Even as a child that, after pining For the sweet absent mother—hears Her voice—and, round her neck entwining Young arms, vents all his soul in tears;— So, by harsh custom far estranged, Along the glad and guileless track, To childhood's happy home, unchanged, The swift song wafts the wanderer back— Snatch'd from the coldness of unloving Art To Nature's mother arms—to Nature's glowing heart!

[8] Hermes.

* * * * *



HONOUR TO WOMAN.

Honour to Woman! To her it is given To garden the earth with the roses of Heaven! All blessed, she linketh the Loves in their choir— In the veil of the Graces her beauty concealing, She tends on each altar that's hallow'd to Feeling, And keeps ever-living the fire!

From the bounds of Truth careering, Man's strong spirit wildly sweeps, With each hasty impulse veering, Down to Passion's troubled deeps. And his heart, contented never, Greeds to grapple with the Far, Chasing his own dream for ever, On through many a distant Star!

But Woman with looks that can charm and enchain, Lureth back at her beck the wild truant again, By the spell of her presence beguil'd— In the home of the Mother her modest abode, And modest the manners by Nature bestow'd On Nature's most exquisite child!

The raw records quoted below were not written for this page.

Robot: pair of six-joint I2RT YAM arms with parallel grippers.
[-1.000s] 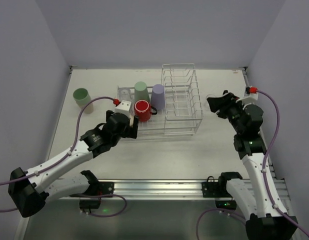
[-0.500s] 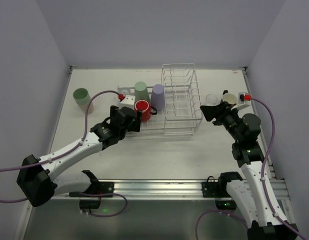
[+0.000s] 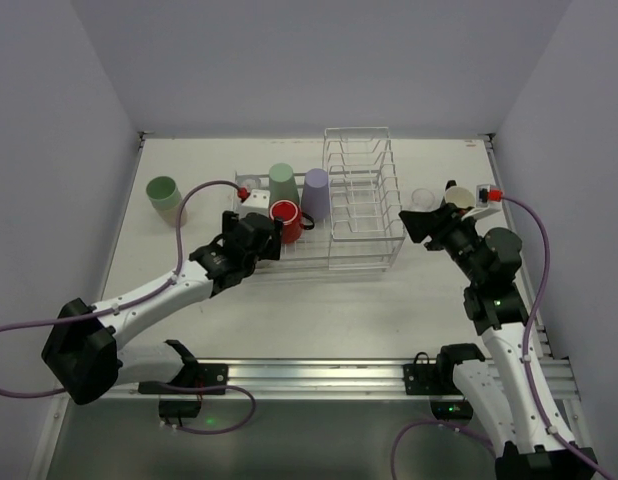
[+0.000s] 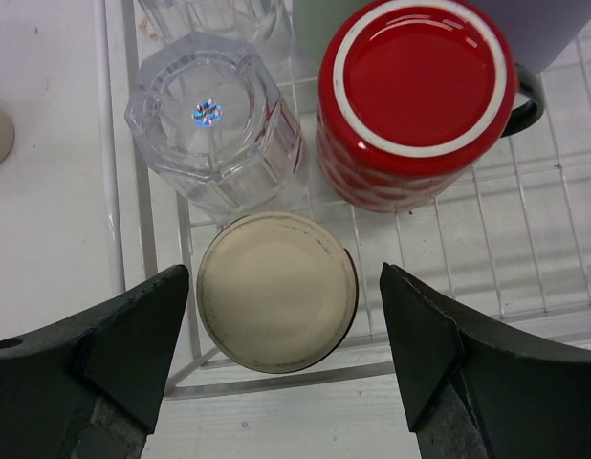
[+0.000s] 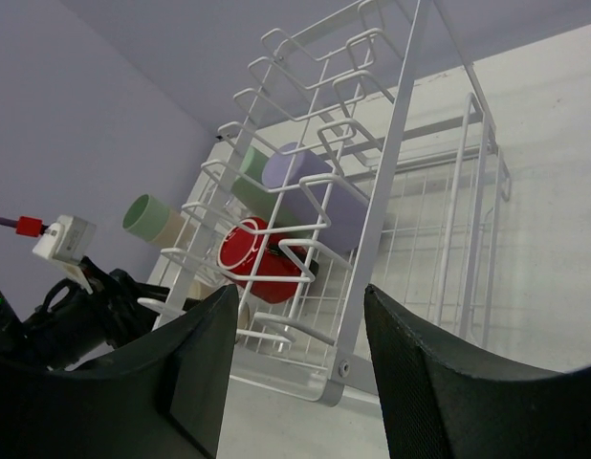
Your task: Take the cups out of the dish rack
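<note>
The left gripper hangs over the low basket of the rack. Its jaws are spread wide on either side of one upturned beige cup, with a gap on each side. The right gripper sits to the right of the rack, fingers apart with nothing between them.

The basket also holds two clear glasses, one red mug, one green tumbler and one lavender tumbler, all upside down. On the table, one green cup stands at far left. One clear glass and one tan cup stand to the right of the rack.
</note>
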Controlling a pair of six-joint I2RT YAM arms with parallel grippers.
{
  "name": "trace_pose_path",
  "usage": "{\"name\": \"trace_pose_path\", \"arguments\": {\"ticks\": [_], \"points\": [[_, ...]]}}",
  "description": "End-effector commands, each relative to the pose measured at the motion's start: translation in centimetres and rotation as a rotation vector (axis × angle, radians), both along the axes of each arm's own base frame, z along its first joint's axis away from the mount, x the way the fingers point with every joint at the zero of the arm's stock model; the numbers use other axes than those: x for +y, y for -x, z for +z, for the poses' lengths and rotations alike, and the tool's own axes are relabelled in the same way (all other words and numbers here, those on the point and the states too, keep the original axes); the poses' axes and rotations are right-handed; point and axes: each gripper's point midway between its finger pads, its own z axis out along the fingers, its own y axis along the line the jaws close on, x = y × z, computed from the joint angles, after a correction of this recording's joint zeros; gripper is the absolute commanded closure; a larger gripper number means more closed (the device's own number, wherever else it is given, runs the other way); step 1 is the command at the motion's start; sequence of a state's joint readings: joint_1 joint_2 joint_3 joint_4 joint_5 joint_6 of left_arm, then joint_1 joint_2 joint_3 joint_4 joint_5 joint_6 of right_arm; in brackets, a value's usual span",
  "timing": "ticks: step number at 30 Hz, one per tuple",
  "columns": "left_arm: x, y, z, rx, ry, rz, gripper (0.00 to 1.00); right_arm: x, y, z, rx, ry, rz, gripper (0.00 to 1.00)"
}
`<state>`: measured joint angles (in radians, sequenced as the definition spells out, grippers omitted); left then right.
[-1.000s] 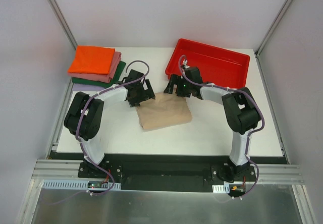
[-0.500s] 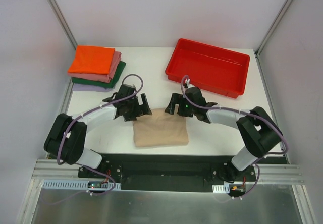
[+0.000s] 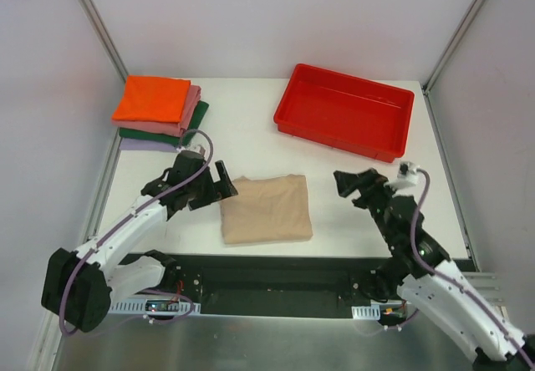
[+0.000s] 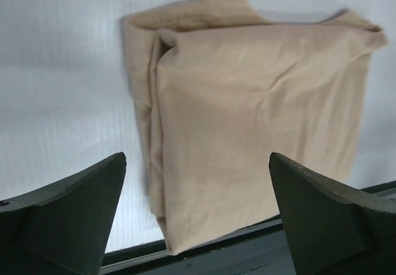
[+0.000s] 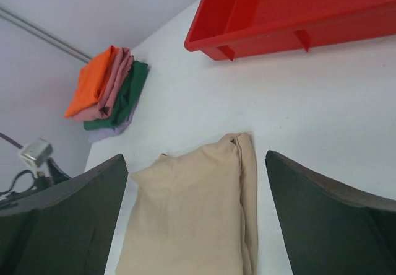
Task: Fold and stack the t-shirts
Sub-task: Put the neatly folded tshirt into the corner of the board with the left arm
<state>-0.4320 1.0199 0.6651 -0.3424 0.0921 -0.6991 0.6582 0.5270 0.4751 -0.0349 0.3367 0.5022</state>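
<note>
- The beige t-shirt (image 3: 266, 210) lies folded into a rough rectangle on the white tabletop (image 3: 251, 141); it sits at the near middle, close to the near edge, and nothing touches it
- In the left wrist view, thicker folded layers run along one side of the shirt; the rest of the cloth is fairly smooth with a few soft creases
- The left pincer (image 3: 226, 182) is just beside the far left corner of the beige shirt; its jaws are spread wide and hold nothing; its fingers (image 4: 68, 216) frame the shirt without resting on the cloth
- The right pincer (image 3: 354, 184) is off to the right of the shirt and apart from it; its jaws are also spread and hold nothing; its camera looks across the shirt towards the far left corner
- A stack of folded shirts sits at the far left corner of the tabletop, well apart from the beige one; the orange shirt (image 3: 152, 98) is on top, the pink shirt (image 3: 191, 114) is under it, then the dark green shirt (image 3: 194, 125), with the lavender shirt (image 3: 136, 144) at the bottom
- The red tray (image 3: 334, 140) stands at the far right of the tabletop, apart from all the shirts
</note>
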Motion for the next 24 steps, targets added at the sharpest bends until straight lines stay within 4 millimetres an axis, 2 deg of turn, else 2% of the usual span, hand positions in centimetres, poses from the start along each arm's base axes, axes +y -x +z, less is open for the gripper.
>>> {"name": "trace_pose_path", "arguments": {"ticks": [1, 5, 9, 12, 18, 20, 22, 23, 24], "points": [[1.3, 2.1, -4.5, 0.176, -0.074, 0.047, 0.01, -2.2, 2.2, -2.7, -0.065, -0.082, -0.032, 0.04], [0.8, 2.1, -6.2, 0.244, -0.078, 0.049, 0.12, -4.4, 3.3, -3.3, -0.032, -0.025, -0.092, 0.04], [0.3, 2.3, -7.8, 0.303, -0.073, 0.046, 0.25, -3.6, 2.8, -4.2, 0.029, 0.018, -0.071, 0.04], [-0.3, 2.8, -8.8, 0.344, -0.058, 0.037, 0.29, -3.2, 2.3, -5.4, 0.088, 0.051, -0.073, 0.04], [-2.7, 3.0, -10.4, 0.399, -0.053, -0.025, 0.45, -2.0, 1.7, -6.6, 0.151, 0.077, -0.051, 0.04], [-3.5, 2.8, -10.8, 0.405, -0.077, -0.044, 0.55, -2.0, 1.6, -6.8, 0.156, 0.080, -0.053, 0.04], [-4.0, 2.4, -11.0, 0.411, -0.095, -0.060, 0.75, -2.1, 1.6, -6.7, 0.147, 0.090, -0.054, 0.04], [-3.8, 2.1, -11.2, 0.418, -0.118, -0.055, 0.90, -2.3, 1.6, -6.6, 0.142, 0.089, -0.061, 0.04], [-3.4, 1.5, -11.0, 0.415, -0.154, -0.043, 0.99, -2.4, 1.6, -6.6, 0.137, 0.090, -0.064, 0.04]]}}
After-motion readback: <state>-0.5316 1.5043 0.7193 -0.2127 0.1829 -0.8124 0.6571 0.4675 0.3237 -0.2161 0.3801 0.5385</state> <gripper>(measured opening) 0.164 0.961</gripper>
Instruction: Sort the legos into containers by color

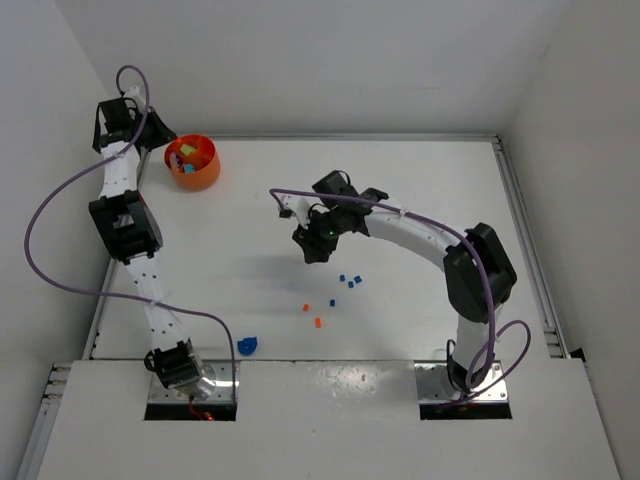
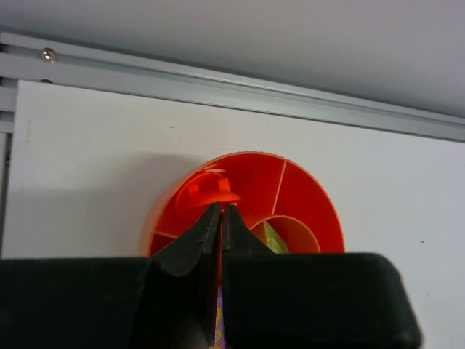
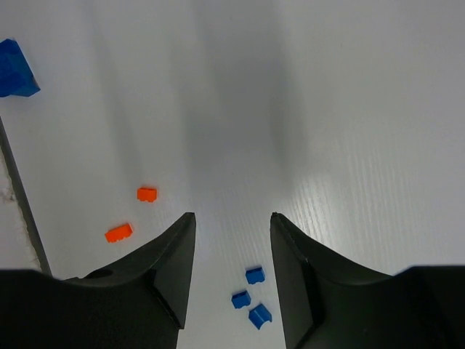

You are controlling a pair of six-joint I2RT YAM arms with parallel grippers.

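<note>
The orange bowl (image 1: 192,160) with inner dividers stands at the far left of the table. My left gripper (image 1: 163,148) hangs over it. In the left wrist view the left gripper (image 2: 220,209) is shut to a hairline slit above the bowl (image 2: 320,196). An orange lego (image 2: 207,193) lies in a compartment right at the fingertips; whether it is pinched I cannot tell. A lime green lego (image 2: 275,238) shows in the middle cup. My right gripper (image 1: 315,245) (image 3: 232,216) stands open and empty above the table, with three small blue legos (image 3: 254,275) (image 1: 348,280) below it.
Two small orange legos (image 3: 147,194) (image 1: 312,315) lie left of the blue ones. A bigger blue piece (image 1: 247,346) (image 3: 14,69) sits near the table's front edge. An aluminium rail (image 2: 218,83) runs along the table edge behind the bowl.
</note>
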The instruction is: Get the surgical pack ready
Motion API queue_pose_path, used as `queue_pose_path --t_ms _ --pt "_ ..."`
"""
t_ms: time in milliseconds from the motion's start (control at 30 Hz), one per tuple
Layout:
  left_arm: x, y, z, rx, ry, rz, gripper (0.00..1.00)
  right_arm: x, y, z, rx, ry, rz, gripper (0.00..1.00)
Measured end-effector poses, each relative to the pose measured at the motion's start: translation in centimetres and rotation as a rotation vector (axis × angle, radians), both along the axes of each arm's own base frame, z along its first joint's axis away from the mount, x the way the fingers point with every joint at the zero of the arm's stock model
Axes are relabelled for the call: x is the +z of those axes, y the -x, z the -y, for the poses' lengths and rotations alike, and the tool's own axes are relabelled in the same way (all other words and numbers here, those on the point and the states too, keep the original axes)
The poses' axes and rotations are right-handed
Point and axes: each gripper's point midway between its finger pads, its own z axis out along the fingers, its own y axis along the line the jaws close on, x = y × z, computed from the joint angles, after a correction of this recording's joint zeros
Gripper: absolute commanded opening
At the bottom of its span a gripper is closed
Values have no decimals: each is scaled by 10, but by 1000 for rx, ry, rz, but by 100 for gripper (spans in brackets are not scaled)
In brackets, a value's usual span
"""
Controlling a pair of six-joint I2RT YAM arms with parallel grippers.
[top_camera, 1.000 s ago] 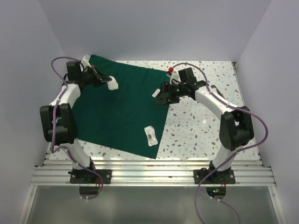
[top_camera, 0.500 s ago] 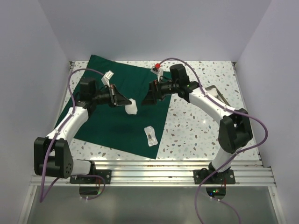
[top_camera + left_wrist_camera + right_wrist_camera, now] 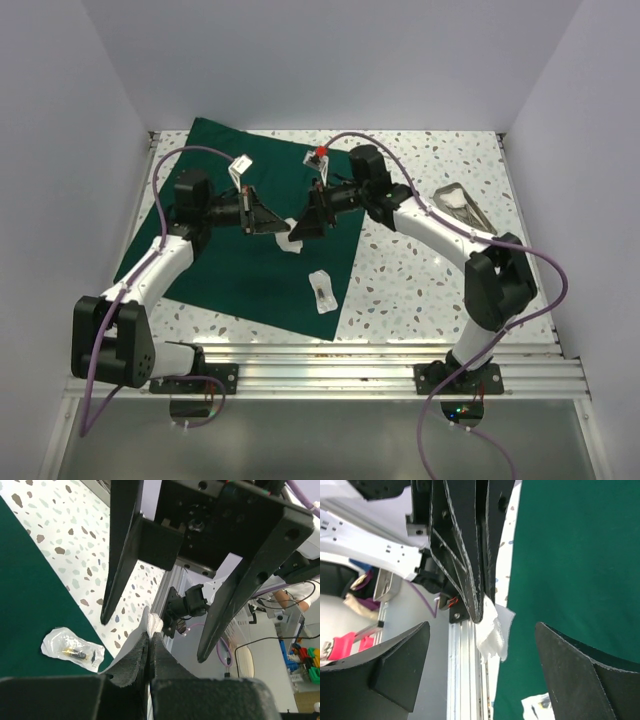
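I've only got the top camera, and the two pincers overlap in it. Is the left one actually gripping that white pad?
Observer: Yes. In the left wrist view the left pincer is shut on the pad, which pokes out past its tips.
Operator: And the right one, closed on it yet?
Observer: No. Its own wrist view shows the right pincer wide open, one finger on either side of the pad, neither touching it.
Operator: What's in the packet on the drape?
Observer: The left wrist view shows the packet is clear, with a small dark and yellowish item inside.
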Motion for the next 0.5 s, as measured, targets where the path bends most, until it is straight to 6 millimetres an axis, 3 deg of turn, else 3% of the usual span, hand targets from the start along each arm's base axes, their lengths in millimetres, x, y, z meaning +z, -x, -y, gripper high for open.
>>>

Bruised and worn, but fiercely breasting, Foe to foe, the angry strife; Man the Wild One, never resting, Roams along the troubled life; What he planneth, still pursuing; Vainly as the Hydra bleeds, Crest the sever'd crest renewing— Wish to wither'd wish succeeds.

But Woman at peace with all being, reposes, And seeks from the Moment to gather the roses— Whose sweets to her culture belong. Ah! richer than he, though his soul reigneth o'er The mighty dominion of Genius and Lore, And the infinite Circle of Song.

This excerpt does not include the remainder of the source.